Compressed Representations of Patient Records: A Comparative Study of Template-Based and LLM-Based Methods for Clinical Data Summarization and Visualization
Proceedings of the Third Workshop on Patient-Oriented Language Processing (CL4Health) @ LREC 2026
Abstract
Electronic Health Records (EHRs) contain comprehensive patient information that is often voluminous and challenging to review efficiently. This paper presents a systematic evaluation of multiple methods for compressing patient records into standardized, comparable formats.

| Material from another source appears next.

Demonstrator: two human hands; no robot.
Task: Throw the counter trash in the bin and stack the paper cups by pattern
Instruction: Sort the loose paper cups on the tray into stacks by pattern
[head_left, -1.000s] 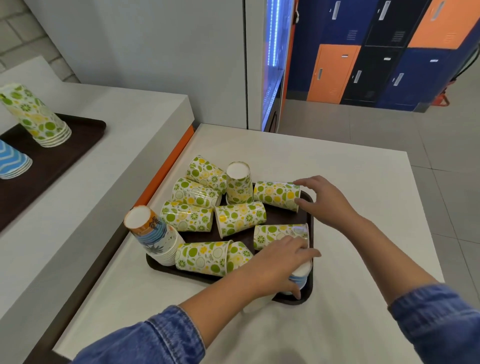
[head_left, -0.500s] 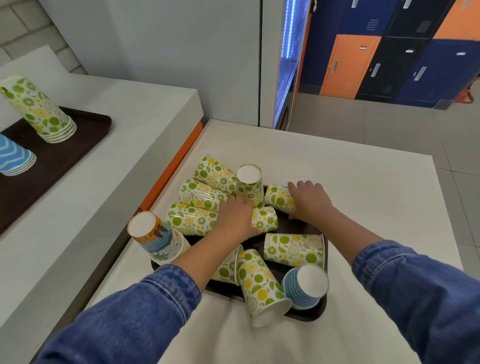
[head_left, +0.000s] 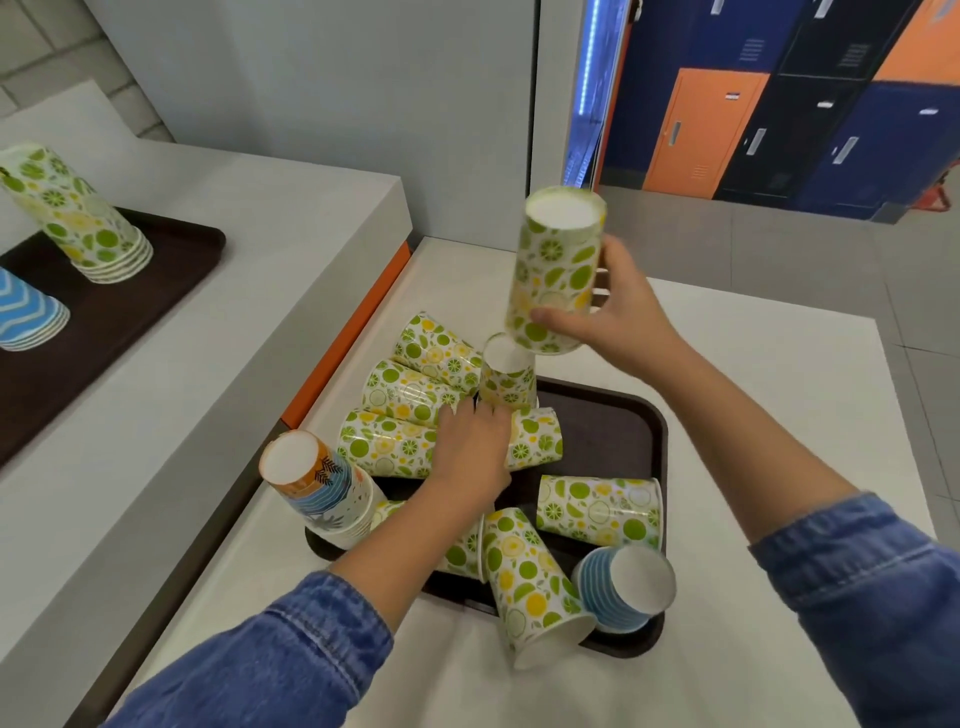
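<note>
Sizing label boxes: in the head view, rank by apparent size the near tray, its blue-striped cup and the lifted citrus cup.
near tray
lifted citrus cup
blue-striped cup
Cups differ in nearness: order unsure.

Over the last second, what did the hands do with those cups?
The right hand took a lime cup off the tray and raised it. The left hand let go of the blue cup and moved forward onto a lying cup. The mixed stack stayed put.
</note>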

Four compression approaches are implemented and compared: two template-based methods (structured extraction, extractive key-phrase) and two LLM-based methods (LLM, and hybrid LLM with 8 different models). Using a synthetic cohort of 75 patient records generated with realistic clinical patterns, each method is evaluated on information preservation (diagnosis, medication, allergy, lab value recall, and vital accuracy), compression efficiency, and output quality. Across methods, diagnosis recall ranged from 0.637 to 1.000, with medication and allergy recall consistently exceeding 0.880. In the test setup, the template‑based approach yielded the highest compression ratio (7.6×), while the hybrid methods provided the most balanced trade‑off between compression and clinical utility. These results suggest that combining structured extraction with LLM‑generated summaries can be an effective strategy for scenarios requiring both compact representations and contextual clinical information.